I noticed an unintended pattern in The Crown With each cast change, the series lukewarm, almost as if the characters were re-introduced, and the pieces were repositioned on the board for the following season. It happened in the third year of the series, and it was repeated in this fifth. A phenomenon that has its pros and cons. If, on the one hand, it perfectly builds the foundations for a robust year ahead, on the other hand, it bores and alienates the less patient fans.
This fifth season begins the troubled and media-heavy 1990s, the most difficult for this generation of royalty so far. The change in public opinion about the royal family, the threat of obsolescence, failed marriages and especially the scandals involving Charles (Dominic West) and Diana (Elizabeth Debicki) fill this season’s episodes, which still cover the 1992 fire at Windsor Palace. and the introduction of millionaire Mohamed Al Fayed (Salim Daw) and his son Dodi Al Fayed (Khalid Abdalla).
Already with four decades of reign Elizabeth (Imelda Staunton) is beginning to be seen as outdated, and the monarchy as a whole is of high cost and little return to the population. Discussions presented both directly, with the media and Charles’ attempts to get his mother to abdicate in her name, and in an allegorical way, through the stalemate of the outdated and exorbitantly expensive renovation of the royal yacht. The vessel is eventually retired, as the royal family must take other paths towards the subjects in future seasons, as we well know from real life. Here we get just a glimpse of it, as a young Prince William (Senan West) modernizes the palace’s TV broadcast.

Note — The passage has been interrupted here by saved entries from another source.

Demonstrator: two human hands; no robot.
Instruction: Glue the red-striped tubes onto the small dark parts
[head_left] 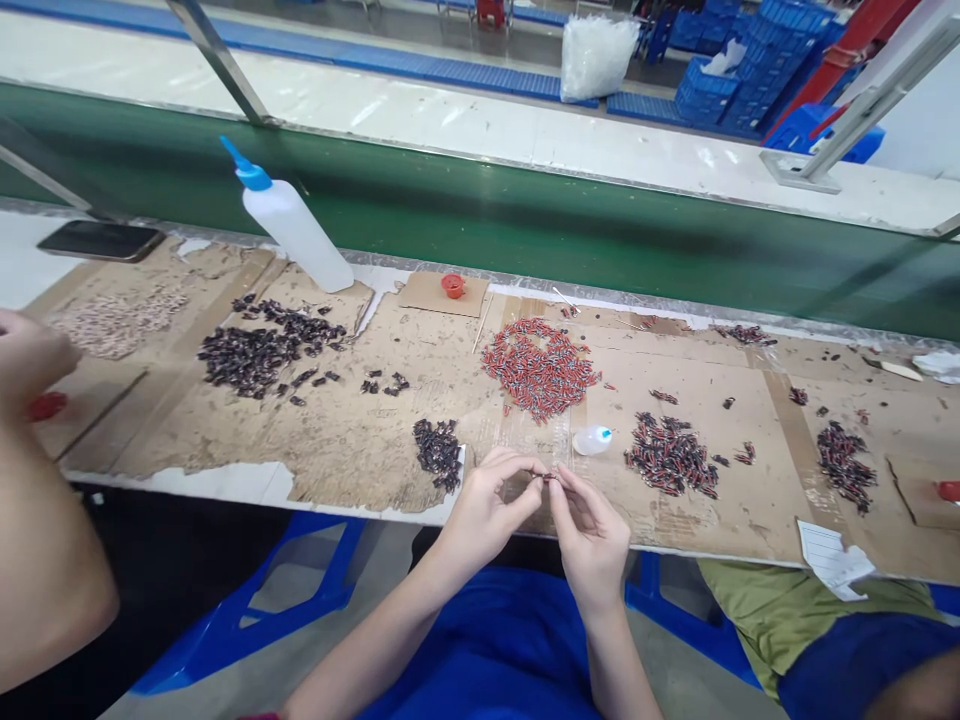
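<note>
My left hand [491, 500] and my right hand [592, 530] meet near the cardboard's front edge, fingertips pinched together. Between them is a tiny dark and red part [546, 477], too small to name more exactly. Just beyond my hands lies a heap of small red parts [536, 370]. Left of my left hand sits a small pile of black parts [437, 453]. Close to my right hand lies a small white bottle [592, 440] with a blue tip, on its side. Farther right is a pile of mixed red and black parts [673, 455].
Worn cardboard [360, 440] covers the bench. A large white squeeze bottle [300, 235], a bigger black pile [255, 350] and a red cup [453, 286] stand farther back. A green conveyor belt [480, 220] runs behind. A co-worker's arm [45, 530] is at left; another person sits at right.
</note>
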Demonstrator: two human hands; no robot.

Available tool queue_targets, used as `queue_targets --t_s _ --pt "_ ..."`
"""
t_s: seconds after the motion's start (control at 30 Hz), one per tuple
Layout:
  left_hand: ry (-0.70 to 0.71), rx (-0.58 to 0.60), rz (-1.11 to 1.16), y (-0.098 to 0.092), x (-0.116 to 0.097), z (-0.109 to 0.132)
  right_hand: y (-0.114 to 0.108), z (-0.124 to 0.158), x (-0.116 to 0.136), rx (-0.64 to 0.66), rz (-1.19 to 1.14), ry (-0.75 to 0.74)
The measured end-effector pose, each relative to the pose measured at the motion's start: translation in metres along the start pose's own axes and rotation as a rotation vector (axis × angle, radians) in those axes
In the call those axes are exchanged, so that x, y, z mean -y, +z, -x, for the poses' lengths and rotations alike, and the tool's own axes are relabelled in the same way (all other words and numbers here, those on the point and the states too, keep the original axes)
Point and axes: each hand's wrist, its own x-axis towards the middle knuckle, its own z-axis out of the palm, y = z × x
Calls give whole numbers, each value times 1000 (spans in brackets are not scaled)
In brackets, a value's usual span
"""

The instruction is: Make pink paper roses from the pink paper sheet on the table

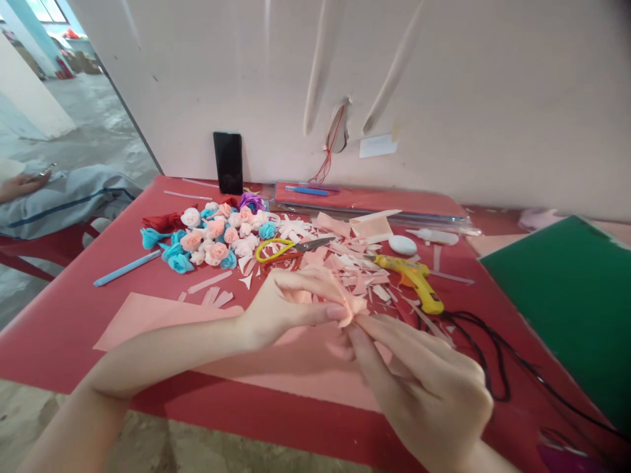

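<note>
Craft workshop: paper scraps (345, 259), glue gun (414, 279)

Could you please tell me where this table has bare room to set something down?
Bare red table at the near left corner, by light blue pen and pink paper sheet; also between paper flower pile and black phone. Crowded: pink scraps round yellow-handled scissors and yellow glue gun; black cable beside green sheet.

- Two hands: left hand (280, 303), right hand (428, 387).
- One paper piece (353, 307), frame centre.
- One scissors (290, 248).
- One glue gun (413, 279).
- One phone (228, 162).
- Two pens: left pen (127, 268), back pen (306, 190).
- One green sheet (566, 295).
</note>
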Motion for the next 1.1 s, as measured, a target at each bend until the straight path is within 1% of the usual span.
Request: queue_targets --t_s 0.13,0.23,0.33,0.47,0.67,0.8,0.87,1.0,1.1 --pt "-57 -10 8 1 0 1 -3 -2 1 47 -44 17" --pt "-122 -12 101 2 1 2 -4 -2 1 63 -65 23" --pt "-170 15 197 4 1 3 -4 -2 0 71 -94 41" --pt "-211 21 240 5 1 3 -4 -2 0 101 -119 70" --pt "-206 -8 236 6 3 3 -7 -4 2 130 -167 83" --pt "-182 56 309 7 3 3 -7 -4 1 154 -248 154" --pt "-187 66 319 7 2 4 -6 -4 1 165 -302 204" --pt "-212 5 251 7 -2 4 -3 -4 -1 141 -386 279" --pt "-211 -32 214 7 -4 4 -3 -4 -1 170 -493 320"
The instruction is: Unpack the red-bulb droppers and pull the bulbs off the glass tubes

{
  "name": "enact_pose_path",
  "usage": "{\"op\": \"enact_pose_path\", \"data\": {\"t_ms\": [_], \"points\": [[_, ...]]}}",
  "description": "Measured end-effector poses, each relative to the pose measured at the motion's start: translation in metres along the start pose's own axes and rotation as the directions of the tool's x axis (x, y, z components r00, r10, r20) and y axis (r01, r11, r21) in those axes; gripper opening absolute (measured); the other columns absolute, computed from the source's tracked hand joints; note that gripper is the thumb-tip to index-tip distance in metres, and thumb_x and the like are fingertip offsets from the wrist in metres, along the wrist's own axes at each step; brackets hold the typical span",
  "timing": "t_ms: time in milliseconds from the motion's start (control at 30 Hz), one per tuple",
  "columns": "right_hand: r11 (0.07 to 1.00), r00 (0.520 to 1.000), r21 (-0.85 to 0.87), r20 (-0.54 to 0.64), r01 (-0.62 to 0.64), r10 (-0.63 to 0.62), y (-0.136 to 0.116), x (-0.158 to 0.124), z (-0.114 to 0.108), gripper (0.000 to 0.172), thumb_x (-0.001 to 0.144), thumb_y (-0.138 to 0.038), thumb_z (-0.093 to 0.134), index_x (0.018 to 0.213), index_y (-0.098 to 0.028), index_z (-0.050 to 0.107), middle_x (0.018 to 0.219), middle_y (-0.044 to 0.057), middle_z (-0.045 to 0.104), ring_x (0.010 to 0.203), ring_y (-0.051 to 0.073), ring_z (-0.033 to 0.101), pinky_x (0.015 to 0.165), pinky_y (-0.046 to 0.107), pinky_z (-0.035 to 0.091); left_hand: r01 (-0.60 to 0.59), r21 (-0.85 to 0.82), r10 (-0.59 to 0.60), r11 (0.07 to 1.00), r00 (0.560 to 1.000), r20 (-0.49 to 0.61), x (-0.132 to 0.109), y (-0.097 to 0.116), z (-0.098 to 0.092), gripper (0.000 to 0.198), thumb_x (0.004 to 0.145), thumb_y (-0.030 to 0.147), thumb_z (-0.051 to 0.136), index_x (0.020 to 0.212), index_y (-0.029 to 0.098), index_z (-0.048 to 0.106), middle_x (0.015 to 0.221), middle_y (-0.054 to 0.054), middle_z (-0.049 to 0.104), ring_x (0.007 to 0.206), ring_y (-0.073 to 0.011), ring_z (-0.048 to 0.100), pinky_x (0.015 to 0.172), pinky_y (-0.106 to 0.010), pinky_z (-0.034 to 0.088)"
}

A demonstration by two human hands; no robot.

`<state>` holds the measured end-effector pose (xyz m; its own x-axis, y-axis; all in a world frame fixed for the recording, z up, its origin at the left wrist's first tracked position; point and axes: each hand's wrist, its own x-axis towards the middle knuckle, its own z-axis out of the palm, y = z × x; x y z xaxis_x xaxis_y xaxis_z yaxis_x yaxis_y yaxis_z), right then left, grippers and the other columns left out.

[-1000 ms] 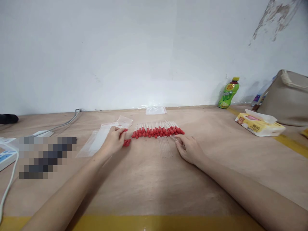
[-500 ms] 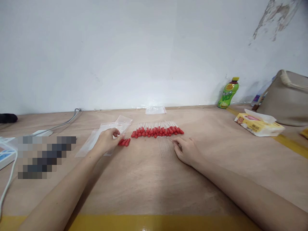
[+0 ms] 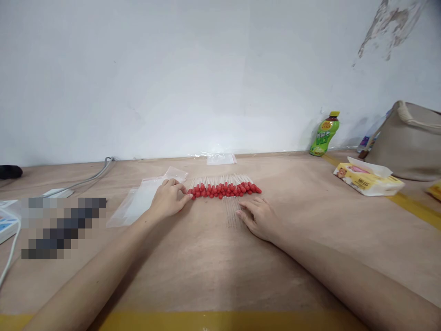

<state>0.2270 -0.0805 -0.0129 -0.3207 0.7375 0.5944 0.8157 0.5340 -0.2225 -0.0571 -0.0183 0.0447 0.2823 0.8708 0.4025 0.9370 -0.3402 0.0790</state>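
Observation:
A row of droppers with red rubber bulbs [image 3: 223, 189] lies on the wooden table, bulbs toward me and pale stems pointing to the wall. My left hand [image 3: 169, 198] is at the row's left end, thumb and index fingertip apart beside the outermost bulbs. Its palm hides the spot under it. Below the row's middle lie several thin, clear glass tubes [image 3: 231, 212], side by side. My right hand [image 3: 257, 216] rests at their right edge, fingers bent and thumb apart, with nothing visible in its grasp.
Clear plastic bags [image 3: 139, 200] lie left of my left hand, and another bag [image 3: 220, 159] is by the wall. A tissue pack [image 3: 367, 179], a green drink bottle [image 3: 324, 135] and a beige bag [image 3: 406, 142] stand right. Cables [image 3: 98, 172] and a power strip [image 3: 7, 223] are left.
My left hand has lowered and moved right to the row's end, and the loose red bulbs beside it are now hidden. My right hand's thumb and fingers have opened from a pinch at the glass tubes.

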Motion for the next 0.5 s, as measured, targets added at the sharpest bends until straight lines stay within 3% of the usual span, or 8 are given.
{"op": "enact_pose_path", "data": {"t_ms": [233, 500], "points": [[1.0, 1.0, 0.024, -0.006, 0.018, -0.017, 0.003, -0.001, 0.002, 0.024, 0.087, -0.032, 0.043, 0.096, -0.018, 0.06, 0.083, 0.006, 0.067, 0.082, 0.02, 0.055, 0.074, 0.034, 0.037, 0.06, 0.007, -0.06, 0.998, 0.998, 0.026, 0.007, -0.002, 0.009, 0.03, 0.071, 0.047, 0.052, 0.069, 0.021, 0.065, 0.085, -0.009, 0.058, 0.09, -0.0285, 0.051, 0.079, -0.041, 0.042], [0.996, 1.0, 0.085, -0.028, -0.012, 0.015, 0.008, 0.0, 0.005, 0.021, 0.085, -0.027, 0.045, 0.099, -0.018, 0.058, 0.092, 0.007, 0.065, 0.088, 0.021, 0.053, 0.079, 0.037, 0.038, 0.127, -0.078, -0.138, 0.989, 0.979, -0.147, 0.003, -0.005, 0.015, 0.026, 0.071, 0.041, 0.052, 0.069, 0.018, 0.063, 0.086, -0.009, 0.059, 0.091, -0.0269, 0.052, 0.082, -0.039, 0.042]]}}
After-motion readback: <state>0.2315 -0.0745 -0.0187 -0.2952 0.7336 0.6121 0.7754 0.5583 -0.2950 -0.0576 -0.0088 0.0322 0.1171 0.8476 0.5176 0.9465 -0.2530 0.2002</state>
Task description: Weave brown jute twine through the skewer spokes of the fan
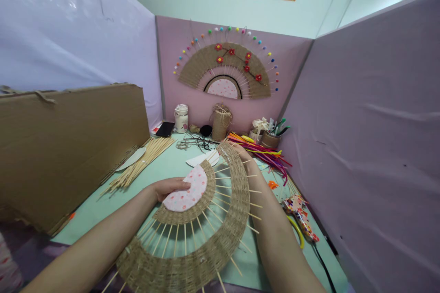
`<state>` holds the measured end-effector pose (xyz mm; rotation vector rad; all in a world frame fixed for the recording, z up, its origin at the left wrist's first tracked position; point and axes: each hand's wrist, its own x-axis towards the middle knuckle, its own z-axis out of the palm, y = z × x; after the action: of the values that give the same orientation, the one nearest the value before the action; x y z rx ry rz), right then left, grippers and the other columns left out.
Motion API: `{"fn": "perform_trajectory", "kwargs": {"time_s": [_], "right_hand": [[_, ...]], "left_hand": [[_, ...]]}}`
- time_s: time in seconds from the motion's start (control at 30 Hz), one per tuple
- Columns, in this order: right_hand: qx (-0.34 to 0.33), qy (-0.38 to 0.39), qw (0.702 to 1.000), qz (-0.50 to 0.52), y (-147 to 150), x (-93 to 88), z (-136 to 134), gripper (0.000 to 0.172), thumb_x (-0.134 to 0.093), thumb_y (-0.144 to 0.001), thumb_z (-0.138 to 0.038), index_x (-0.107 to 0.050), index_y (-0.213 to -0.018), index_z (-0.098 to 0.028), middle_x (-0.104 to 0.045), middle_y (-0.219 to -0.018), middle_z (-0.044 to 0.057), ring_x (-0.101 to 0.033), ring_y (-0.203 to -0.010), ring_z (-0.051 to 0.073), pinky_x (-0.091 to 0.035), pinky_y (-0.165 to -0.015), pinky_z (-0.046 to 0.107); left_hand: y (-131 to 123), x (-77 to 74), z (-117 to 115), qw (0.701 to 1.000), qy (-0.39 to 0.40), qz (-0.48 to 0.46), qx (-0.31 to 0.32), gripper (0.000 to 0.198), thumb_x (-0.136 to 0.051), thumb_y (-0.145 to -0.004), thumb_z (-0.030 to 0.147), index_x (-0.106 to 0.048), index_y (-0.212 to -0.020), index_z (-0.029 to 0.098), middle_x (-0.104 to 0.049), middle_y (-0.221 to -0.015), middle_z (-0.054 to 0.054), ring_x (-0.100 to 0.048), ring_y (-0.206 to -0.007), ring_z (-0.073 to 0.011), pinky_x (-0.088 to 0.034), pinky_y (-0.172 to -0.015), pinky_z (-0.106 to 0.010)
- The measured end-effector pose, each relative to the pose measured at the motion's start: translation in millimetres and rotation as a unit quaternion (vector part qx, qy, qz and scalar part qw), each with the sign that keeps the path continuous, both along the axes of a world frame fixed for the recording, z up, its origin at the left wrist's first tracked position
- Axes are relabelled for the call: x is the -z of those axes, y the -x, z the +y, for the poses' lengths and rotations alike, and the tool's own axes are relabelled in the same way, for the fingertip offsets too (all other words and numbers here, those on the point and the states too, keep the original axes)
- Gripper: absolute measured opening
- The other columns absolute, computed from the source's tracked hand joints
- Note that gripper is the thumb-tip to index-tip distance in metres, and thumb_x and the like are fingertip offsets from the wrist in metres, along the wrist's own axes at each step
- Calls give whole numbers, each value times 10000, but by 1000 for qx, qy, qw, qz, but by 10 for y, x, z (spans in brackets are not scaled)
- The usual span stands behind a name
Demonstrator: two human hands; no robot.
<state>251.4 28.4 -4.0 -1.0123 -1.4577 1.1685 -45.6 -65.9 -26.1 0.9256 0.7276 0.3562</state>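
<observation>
A half-round fan of woven twine on thin sticks [240, 197] is tilted over the table, its stick tips poking past the outer band. Its inner part carries a pink patterned half-circle [195, 192]. My left hand [172, 187] grips this half-circle at its straight edge, thumb on top and the other fingers hidden beneath. Near the upper end of the outer woven band is my right hand [242, 153], mostly behind the band, with its fingers largely hidden.
A bundle of sticks [146, 162] and a cardboard sheet [72, 151] are at left. Behind stand a white bottle [181, 119] and a twine-wrapped jar [221, 123]. Coloured strips [261, 149] and a patterned glue gun [300, 215] lie right. A finished fan [227, 66] hangs on the back panel.
</observation>
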Motion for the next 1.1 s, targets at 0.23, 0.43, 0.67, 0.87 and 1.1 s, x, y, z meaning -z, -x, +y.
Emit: {"fn": "perform_trajectory", "kwargs": {"time_s": [0.23, 0.43, 0.67, 0.87, 1.1], "right_hand": [[13, 8, 1000, 20, 64, 28, 94, 399, -721, -506, -508, -538, -666, -191, -559, -607, -15, -475, -531, 120, -393, -537, 266], [86, -33, 996, 14, 21, -16, 115, 373, -695, -536, -500, -482, -572, -195, -492, -558, -25, -406, -525, 105, -326, -520, 251], [96, -32, 995, -20, -101, -73, -11, 367, -643, -615, -517, -473, -588, -193, -418, -490, -46, -336, -464, 86, -259, -482, 244], [62, -9, 996, -61, -229, -88, -40, 361, -663, -605, -494, -491, -614, -176, -436, -506, -51, -330, -463, 68, -228, -460, 222], [56, 7, 996, -62, -234, -63, -73, 364, -613, -689, -506, -491, -614, -171, -402, -485, -63, -349, -424, 67, -271, -431, 226]], "left_hand": [[-21, 1, -12, 1000, 5, 8, 10, 481, -796, -592, 296, -640, -1001, 98, -718, -886, -121, -678, -700, -195, -505, -666, -273], [-45, 7, -12, 999, -4, 35, 20, 443, -786, -607, 293, -644, -984, 111, -722, -872, -103, -671, -687, -178, -500, -661, -264], [-162, -114, -43, 995, -8, 73, 63, 398, -795, -584, 308, -663, -911, 123, -728, -818, -81, -675, -671, -184, -506, -671, -274], [-184, -184, -13, 989, -16, 117, 92, 309, -757, -628, 297, -679, -885, 144, -726, -762, -73, -673, -641, -208, -510, -628, -292], [-214, -298, 37, 984, -31, 118, 130, 252, -722, -661, 279, -676, -885, 174, -711, -740, -93, -675, -734, -268, -506, -633, -335]]}}
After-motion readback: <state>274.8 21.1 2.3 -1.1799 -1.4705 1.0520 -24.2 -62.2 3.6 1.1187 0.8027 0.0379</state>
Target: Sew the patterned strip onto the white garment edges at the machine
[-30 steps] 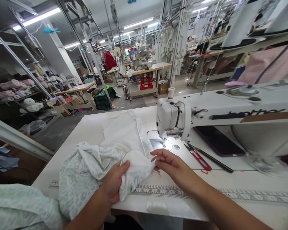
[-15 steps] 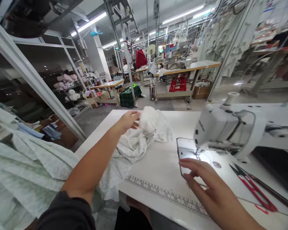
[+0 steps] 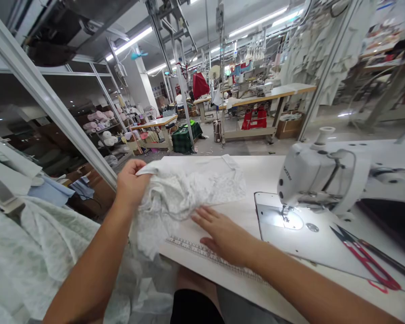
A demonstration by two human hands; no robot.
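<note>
The left hand at nine o'clock and right hand at five are bare, like both forearms; at six, plain black shorts show.

Read "brother" on the sewing machine head; found printed numbers on the ruler strip too blurred to read.
</note>
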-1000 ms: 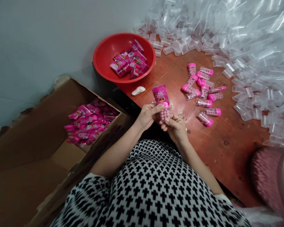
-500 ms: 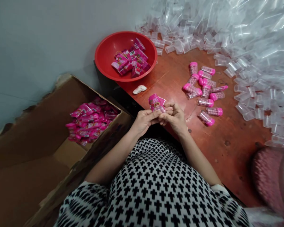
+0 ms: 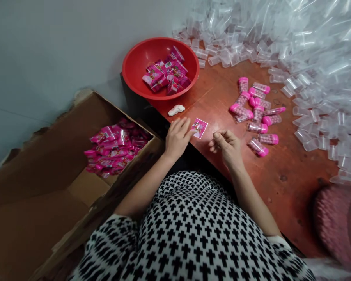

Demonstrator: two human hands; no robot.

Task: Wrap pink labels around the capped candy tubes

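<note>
A glossy, printed pink square wrapper with pale edges [image 3: 200, 128] lies by the left hand [image 3: 177, 138], fingers apart; the right hand [image 3: 226, 146] curls, its grip impossible to tell.

The print on the small pink packet [image 3: 200, 128] is too fine for me to read, and I can't tell whether my left fingers [image 3: 178, 127] touch it or my curled right fingers [image 3: 221, 138] hide anything. The heap of clear tubes [image 3: 318, 58] blurs and runs off the top and right edges, where the tub of pink beads [image 3: 329, 226] is cut off too. My view also crops the cardboard box [image 3: 43, 168] at the left.
</note>
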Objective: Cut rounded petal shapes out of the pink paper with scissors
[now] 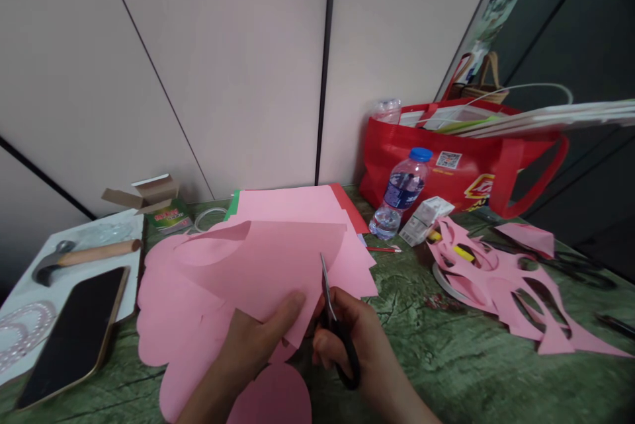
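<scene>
My left hand (258, 338) grips a sheet of pink paper (278, 252) near its lower edge, thumb on top. My right hand (350, 338) is wrapped round the black handles of a pair of scissors (342, 344). Their metal blade points up and lies against the right side of the held sheet; whether the blades are parted is hard to tell. Beneath the sheet, rounded pink paper cutouts (163, 298) overlap on the table. Behind it lies a stack of pink sheets (292, 202), with red and green paper showing at its edges.
To the right are pink paper scraps (501, 278), a water bottle (401, 192), a small white box (426, 219) and a red bag (446, 172). At left, a hammer (89, 254) and phone (74, 338) lie on a white sheet, near an opened small box (166, 212). A wall panel (238, 80) stands behind.
</scene>
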`<action>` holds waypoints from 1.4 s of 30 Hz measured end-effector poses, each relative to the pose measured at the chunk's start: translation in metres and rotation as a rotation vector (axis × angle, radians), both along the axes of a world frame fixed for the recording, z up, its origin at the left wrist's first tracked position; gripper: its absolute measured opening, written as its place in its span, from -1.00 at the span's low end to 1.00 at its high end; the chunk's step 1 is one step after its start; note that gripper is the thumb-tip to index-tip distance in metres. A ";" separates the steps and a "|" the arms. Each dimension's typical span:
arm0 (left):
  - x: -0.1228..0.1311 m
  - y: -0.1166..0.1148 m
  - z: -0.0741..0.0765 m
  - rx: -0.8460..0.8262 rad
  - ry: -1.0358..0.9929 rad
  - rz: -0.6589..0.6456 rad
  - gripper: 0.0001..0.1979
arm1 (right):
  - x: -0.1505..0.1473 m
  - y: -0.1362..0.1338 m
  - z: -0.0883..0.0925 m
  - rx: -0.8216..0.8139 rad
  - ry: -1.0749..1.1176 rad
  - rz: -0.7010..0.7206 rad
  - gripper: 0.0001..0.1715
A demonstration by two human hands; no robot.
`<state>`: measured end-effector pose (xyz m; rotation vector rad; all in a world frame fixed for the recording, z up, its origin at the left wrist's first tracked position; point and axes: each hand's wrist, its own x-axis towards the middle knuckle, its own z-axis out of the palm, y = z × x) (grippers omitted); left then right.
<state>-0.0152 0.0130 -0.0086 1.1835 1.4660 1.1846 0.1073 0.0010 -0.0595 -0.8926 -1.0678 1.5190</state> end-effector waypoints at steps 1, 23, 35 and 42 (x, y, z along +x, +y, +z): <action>0.000 0.000 0.000 -0.015 0.012 -0.020 -0.85 | 0.000 0.000 0.002 0.006 0.019 0.003 -0.62; -0.007 -0.001 0.001 -0.047 0.013 -0.152 -0.79 | 0.006 0.003 -0.003 0.092 0.071 0.063 -0.47; -0.008 0.000 0.000 0.014 0.004 -0.122 -0.81 | 0.006 0.003 -0.005 0.085 0.083 0.052 -0.47; -0.009 0.001 0.002 0.020 0.000 -0.131 -0.79 | 0.005 0.004 -0.003 0.104 0.056 0.046 -0.48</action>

Imelda Staunton imprints even more commitment and stability on the figure of her queen, who now sees these qualities being poorly received by the population, as a symbol of stagnation and backwardness. At the same time, the monarch also feels like a failure as a mother, due to the direction her children’s lives have taken, especially the heir to the throne.
And speaking of Charles, perhaps he is the first wrong lineup of the production. It’s not that Dominic West is a bad actor, but his haughty posture and gallant air don’t connect his version to the image we have of the now real King Charles. So little with the blocked face work that Josh O’Connor delivered in the previous season. Charles here seems more approachable and confident, which is in keeping with the character’s behavior in the script.
Already Elizabeth Debicki disappears behind the posture, tone of speech and mannerisms of Lady Di. The character evolved, losing her innocence and submissiveness from the previous season. Becoming more outrageous, very hurt, lonely and a little paranoid (perhaps rightly so). I also believe that there is a greater concern in the characterization of Diana, due to the popularity of her image until today. Comparison is inevitable, but the result is satisfactory. Debicki Diana!
However, although the clashes between the Welsh couple are the heart of the season, these situations seem underused, especially in their consequences. The feeling is that the series is more concerned with recreating iconic moments than actually exploring the impact of the characters. So we have memorable recreations, such as the recordings of Charles and Camila’s phone calls, the revenge dress, and Diana’s interview, but little is extracted from them beyond a few lines of dialogue.
While the series focuses on the couple, characters that previously had more space are now relegated to the background. A good example is Princess Margaret (Lesley Manville), who seems to gain a brief closure in her conflicts.
It’s the Al Fayed family-centric episode that gives us a full sense of what the season’s purpose is to lay the groundwork for. The script interrupts the story to introduce father and son, show their enrichment and involvement with the British upper class, only for the characters to be ready when their connection with royalty is really relevant. As with the marriage of Lady Di and Charles, and the image of royalty in the public eye, the fifth year builds a grand panorama, for the sixth year to resolve. So much so that there are no big events or hooks at the end of the season, just a well-assembled board, with all the pieces positioned for conflict.
The period reconstruction, and re-creation of costumes, maintains its astonishing quality, although the 1990s do not look as charming and enchanting as the previous decades. While the cast change isn’t as awkward as it was in Season 3, maybe the focus shift is.
The fifth season of The Crown not afraid to change focus. We see less of an established Elizabeth II (even the interaction with the prime minister has little relevance), and more of an eager and ambitious Charles. I must admit, I was amused every time the character presented himself as an option for modernization and youthfulness for royalty, considering that he is now the oldest monarch to ascend the British throne.
Involuntary humor aside, this is indeed a warmer season. But make no mistake, it’s a purposeful choice, which may alienate some, but it prepares the narrative impeccably for the future. And it’s worth pointing out even in its weakest incursions, The Crown it is a notch above most current productions. Everything indicates that the little busy fifth year will deliver a sixth and final bombastic season.
The Crown has five seasons, with 10 episodes each, all available on Netflix to watch.